Kaboom (Saturday, January 29, 2011) (4)

Oh boy - what to say about Greg Araki's Kaboom. Well, it's very frank about sex. Uh, yeah - that's about it.

This movie is some sort of gonzo laugh at John Waters-like camp fare, but is sorta impossible to follow and goes off in such weird directions that you lose track of what the hell you're watching.

Smith (Thomas Dekker) is a college freshman living in the dorm. He thinks he's gay, but starts getting interested in some of the hot women he sees around. He has a dream with a mysterious girl in it and then thinks he sees her on campus. He tries to find her and enlists his best friend Stella (Haley Bennett) to help him. She's a lesbian (you see the trend) and always has a strong scowl on her face.

At some point there is a cult that starts recruiting students in the school and seems to have some sort of suicide pact, like Jonestown or Heaven's Gate. Well, they're more like the latter because there's some stuff about celestial bodies and space or something. Somehow Smith's search for this mysterious girl and search for getting laid by as many people (of all genders) as he can runs into the cult story. I'm still a bit mystified about what exactly happens.

Araki uses a rather non-linear structure to the film and it's very hard to follow from one scene to the next. I not sure very much comes from this aside from confusing us. Well, maybe this as something to do with drugs or something, but it's rather difficult to understand.

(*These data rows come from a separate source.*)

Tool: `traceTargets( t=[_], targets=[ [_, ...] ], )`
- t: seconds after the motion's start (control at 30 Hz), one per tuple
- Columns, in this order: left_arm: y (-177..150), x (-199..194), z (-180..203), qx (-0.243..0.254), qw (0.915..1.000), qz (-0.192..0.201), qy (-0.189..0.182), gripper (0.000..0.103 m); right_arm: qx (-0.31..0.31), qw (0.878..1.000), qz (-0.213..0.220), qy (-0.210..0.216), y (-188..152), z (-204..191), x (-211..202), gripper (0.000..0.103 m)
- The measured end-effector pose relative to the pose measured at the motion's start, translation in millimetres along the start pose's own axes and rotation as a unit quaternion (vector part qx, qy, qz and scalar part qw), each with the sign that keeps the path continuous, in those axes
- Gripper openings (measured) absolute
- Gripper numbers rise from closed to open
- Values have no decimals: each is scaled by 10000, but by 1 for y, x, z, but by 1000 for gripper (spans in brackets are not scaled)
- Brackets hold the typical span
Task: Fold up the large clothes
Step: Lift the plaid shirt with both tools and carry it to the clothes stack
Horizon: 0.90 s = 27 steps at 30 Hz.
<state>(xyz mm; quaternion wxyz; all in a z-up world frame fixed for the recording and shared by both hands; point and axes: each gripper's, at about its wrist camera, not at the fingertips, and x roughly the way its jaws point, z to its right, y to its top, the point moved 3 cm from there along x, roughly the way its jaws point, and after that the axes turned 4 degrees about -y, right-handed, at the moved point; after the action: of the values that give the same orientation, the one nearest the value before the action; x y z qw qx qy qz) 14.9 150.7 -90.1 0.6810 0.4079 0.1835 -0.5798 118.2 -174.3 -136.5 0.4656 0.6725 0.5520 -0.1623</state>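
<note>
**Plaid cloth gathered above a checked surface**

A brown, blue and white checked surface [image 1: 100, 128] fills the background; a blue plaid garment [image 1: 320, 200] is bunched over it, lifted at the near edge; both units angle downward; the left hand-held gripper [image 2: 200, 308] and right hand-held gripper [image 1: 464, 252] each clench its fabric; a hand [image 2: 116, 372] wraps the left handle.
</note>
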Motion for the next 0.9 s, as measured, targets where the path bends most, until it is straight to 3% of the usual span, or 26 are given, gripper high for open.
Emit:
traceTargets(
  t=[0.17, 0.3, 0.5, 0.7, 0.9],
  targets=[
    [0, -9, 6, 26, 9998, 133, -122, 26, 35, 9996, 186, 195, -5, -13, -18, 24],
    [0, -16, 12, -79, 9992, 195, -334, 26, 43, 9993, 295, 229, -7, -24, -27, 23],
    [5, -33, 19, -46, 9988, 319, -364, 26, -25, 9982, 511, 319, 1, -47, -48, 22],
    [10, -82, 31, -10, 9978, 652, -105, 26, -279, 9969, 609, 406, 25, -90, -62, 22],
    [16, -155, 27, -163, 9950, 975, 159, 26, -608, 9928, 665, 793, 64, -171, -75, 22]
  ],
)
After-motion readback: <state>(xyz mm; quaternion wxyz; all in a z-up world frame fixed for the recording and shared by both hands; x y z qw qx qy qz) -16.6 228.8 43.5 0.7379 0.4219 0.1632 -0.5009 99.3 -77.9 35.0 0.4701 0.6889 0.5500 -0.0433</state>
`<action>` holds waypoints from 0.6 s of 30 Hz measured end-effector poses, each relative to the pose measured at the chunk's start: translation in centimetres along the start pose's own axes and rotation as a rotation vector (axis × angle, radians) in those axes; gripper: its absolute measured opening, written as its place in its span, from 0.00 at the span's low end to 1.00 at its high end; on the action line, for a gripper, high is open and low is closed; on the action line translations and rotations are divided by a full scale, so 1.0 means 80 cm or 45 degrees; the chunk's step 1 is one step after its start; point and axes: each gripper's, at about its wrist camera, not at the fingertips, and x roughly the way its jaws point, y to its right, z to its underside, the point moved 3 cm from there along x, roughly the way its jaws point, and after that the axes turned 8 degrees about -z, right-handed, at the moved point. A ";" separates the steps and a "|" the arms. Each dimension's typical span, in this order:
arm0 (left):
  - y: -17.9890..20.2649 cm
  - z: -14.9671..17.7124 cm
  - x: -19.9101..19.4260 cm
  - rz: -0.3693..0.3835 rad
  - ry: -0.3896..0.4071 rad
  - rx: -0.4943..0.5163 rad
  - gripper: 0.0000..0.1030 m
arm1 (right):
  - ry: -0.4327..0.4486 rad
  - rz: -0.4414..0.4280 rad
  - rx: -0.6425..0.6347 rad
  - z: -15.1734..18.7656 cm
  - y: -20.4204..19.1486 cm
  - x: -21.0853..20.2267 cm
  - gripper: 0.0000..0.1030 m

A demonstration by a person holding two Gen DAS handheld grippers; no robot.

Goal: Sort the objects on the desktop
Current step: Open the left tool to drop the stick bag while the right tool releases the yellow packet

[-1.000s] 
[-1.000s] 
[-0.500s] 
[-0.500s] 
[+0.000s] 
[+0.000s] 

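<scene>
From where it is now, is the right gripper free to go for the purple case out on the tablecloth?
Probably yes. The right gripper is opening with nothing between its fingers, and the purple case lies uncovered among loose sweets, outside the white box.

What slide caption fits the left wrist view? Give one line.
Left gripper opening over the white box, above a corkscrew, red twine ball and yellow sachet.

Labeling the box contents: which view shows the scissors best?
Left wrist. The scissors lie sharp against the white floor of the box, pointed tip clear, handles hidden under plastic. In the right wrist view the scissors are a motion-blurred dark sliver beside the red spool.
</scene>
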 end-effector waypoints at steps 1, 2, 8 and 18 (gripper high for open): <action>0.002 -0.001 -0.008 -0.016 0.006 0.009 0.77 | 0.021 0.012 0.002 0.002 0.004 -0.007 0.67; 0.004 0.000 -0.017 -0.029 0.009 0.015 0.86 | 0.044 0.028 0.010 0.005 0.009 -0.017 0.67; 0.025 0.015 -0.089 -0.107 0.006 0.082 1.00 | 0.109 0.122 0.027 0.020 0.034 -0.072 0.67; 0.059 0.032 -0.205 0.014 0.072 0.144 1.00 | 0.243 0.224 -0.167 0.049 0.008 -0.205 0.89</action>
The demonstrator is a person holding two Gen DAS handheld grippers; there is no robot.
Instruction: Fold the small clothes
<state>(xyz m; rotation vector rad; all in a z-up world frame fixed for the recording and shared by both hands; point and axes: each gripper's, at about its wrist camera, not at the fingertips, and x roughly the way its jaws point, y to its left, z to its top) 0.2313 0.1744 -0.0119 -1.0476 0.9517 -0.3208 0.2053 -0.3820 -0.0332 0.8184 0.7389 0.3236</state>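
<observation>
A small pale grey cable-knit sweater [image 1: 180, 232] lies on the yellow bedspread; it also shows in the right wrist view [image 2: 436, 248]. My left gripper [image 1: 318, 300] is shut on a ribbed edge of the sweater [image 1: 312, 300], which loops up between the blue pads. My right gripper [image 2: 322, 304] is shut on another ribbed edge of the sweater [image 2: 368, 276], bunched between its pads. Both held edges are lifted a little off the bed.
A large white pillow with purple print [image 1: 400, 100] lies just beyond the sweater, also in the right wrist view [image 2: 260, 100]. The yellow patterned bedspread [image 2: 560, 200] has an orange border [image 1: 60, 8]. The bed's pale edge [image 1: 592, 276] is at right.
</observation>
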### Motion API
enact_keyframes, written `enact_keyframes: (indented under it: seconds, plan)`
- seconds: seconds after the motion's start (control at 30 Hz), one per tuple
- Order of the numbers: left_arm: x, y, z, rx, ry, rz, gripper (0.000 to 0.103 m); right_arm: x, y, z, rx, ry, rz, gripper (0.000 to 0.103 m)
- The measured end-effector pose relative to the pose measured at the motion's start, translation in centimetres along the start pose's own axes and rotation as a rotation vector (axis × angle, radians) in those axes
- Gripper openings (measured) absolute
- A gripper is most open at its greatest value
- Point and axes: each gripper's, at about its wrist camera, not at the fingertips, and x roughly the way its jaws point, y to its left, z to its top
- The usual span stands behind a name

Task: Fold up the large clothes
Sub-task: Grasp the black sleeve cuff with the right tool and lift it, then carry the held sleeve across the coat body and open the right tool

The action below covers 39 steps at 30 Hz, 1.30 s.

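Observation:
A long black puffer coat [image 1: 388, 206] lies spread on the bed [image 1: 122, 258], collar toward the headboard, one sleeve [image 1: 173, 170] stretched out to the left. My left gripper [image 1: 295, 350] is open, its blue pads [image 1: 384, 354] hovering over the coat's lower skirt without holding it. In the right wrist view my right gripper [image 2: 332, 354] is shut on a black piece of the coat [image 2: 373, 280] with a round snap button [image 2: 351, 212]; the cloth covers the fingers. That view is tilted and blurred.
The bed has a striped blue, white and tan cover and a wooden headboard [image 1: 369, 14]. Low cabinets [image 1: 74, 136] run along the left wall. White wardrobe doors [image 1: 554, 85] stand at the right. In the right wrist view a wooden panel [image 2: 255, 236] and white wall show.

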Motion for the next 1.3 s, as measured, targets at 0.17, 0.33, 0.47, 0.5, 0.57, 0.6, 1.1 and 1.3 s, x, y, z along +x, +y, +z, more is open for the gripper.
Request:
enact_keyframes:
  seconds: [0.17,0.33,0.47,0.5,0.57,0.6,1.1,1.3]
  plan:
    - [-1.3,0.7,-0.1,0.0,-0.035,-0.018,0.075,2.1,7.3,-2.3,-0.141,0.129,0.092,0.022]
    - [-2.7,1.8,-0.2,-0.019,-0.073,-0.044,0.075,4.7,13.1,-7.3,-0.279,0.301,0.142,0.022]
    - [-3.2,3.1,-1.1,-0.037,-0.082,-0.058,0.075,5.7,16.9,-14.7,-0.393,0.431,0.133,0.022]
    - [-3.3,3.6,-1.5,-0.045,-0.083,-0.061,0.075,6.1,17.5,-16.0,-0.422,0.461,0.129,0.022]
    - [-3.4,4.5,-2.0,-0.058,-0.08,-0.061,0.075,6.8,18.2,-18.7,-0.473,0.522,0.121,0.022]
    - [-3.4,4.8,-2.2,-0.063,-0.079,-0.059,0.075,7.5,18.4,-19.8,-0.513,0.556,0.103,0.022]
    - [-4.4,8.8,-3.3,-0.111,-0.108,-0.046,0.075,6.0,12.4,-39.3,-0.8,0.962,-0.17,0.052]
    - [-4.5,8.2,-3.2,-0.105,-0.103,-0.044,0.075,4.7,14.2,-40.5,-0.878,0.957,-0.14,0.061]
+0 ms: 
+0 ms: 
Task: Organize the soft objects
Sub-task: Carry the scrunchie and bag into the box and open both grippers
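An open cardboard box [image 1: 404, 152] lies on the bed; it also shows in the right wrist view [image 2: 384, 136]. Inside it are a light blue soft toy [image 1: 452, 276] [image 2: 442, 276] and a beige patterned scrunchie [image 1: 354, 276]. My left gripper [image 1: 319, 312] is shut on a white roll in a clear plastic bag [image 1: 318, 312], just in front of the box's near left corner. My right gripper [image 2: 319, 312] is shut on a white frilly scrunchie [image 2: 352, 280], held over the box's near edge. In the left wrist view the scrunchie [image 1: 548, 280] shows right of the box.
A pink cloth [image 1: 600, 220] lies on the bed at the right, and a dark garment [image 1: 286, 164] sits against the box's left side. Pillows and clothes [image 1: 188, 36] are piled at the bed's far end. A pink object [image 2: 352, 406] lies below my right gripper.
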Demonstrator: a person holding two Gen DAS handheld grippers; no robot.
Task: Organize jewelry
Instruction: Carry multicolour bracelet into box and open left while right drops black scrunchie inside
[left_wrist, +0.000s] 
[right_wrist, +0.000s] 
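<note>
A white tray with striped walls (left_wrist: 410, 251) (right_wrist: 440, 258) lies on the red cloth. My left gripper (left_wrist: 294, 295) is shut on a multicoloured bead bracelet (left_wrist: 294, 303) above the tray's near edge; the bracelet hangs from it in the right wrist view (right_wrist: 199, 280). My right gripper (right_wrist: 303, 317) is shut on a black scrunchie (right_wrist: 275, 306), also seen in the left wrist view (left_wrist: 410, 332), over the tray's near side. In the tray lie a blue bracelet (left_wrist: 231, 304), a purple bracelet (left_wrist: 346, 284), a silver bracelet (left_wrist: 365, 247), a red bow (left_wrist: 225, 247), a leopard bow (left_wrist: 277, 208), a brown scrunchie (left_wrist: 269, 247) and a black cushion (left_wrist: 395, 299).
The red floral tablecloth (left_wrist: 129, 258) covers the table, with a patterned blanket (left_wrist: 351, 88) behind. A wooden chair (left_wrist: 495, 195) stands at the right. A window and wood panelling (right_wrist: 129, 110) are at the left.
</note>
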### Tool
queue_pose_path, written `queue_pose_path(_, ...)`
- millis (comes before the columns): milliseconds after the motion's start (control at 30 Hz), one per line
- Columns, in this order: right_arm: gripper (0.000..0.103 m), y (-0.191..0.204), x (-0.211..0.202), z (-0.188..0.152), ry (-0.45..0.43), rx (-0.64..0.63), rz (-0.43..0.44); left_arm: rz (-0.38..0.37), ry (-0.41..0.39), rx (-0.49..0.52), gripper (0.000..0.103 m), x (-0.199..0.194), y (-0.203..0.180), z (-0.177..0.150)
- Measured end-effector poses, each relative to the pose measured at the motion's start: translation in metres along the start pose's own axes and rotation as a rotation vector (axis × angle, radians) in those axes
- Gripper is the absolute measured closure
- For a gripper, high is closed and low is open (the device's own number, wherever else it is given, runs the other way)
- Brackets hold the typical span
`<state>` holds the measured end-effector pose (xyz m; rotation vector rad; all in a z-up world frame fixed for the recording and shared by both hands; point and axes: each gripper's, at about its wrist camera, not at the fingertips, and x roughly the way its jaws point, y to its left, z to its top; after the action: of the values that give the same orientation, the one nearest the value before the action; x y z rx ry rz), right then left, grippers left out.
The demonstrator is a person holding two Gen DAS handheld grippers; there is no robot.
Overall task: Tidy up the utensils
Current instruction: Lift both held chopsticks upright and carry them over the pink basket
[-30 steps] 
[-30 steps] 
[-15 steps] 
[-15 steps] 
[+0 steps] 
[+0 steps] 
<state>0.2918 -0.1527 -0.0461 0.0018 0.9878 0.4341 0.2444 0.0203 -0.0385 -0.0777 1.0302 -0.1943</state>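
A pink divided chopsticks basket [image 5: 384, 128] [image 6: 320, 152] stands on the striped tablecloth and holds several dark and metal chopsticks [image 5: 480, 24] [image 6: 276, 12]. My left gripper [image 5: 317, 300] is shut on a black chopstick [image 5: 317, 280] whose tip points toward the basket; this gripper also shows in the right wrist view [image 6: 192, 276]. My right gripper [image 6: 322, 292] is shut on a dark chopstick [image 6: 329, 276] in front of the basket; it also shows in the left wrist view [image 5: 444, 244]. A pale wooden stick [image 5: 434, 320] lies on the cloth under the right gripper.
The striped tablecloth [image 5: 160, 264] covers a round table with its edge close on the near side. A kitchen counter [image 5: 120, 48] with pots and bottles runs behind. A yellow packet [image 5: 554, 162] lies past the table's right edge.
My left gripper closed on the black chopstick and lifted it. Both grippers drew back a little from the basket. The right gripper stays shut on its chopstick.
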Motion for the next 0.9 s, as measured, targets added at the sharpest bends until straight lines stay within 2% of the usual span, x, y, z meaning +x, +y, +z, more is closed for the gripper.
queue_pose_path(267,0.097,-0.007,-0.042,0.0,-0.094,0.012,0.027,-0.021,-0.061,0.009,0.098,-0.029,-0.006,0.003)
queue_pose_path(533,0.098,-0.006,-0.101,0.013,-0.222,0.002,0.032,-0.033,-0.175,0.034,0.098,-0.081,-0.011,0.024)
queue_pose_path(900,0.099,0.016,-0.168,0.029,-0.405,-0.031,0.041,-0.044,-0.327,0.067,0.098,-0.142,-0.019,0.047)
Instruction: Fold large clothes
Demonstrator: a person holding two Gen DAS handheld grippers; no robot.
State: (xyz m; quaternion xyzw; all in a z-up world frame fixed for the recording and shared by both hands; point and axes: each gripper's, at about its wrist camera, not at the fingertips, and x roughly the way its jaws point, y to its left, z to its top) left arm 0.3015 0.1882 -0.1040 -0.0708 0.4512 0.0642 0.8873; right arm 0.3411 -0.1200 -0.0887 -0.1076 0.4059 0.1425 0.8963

I fully admit that there might be something great that I'm not seeing here. I think Araki is capable of brilliant stuff (I think his film Mysterious Skin - which was also non-linear - is amazing), but I didn't see it here. To me, John Waters at his best was in Serial Mom and Pecker - two films that mixed the gross-out shock camp of his early work with normal (and hilarious) story lines that were somewhat approachable. Earlier and later stuff he's done (like Pink Flamingos and Desperate Living or Cecil B. DeMented) is just too hard to follow and such pure camp it's hard to connect to. This film is much more like Araki's Desperate Living than it is Mysterious Skin.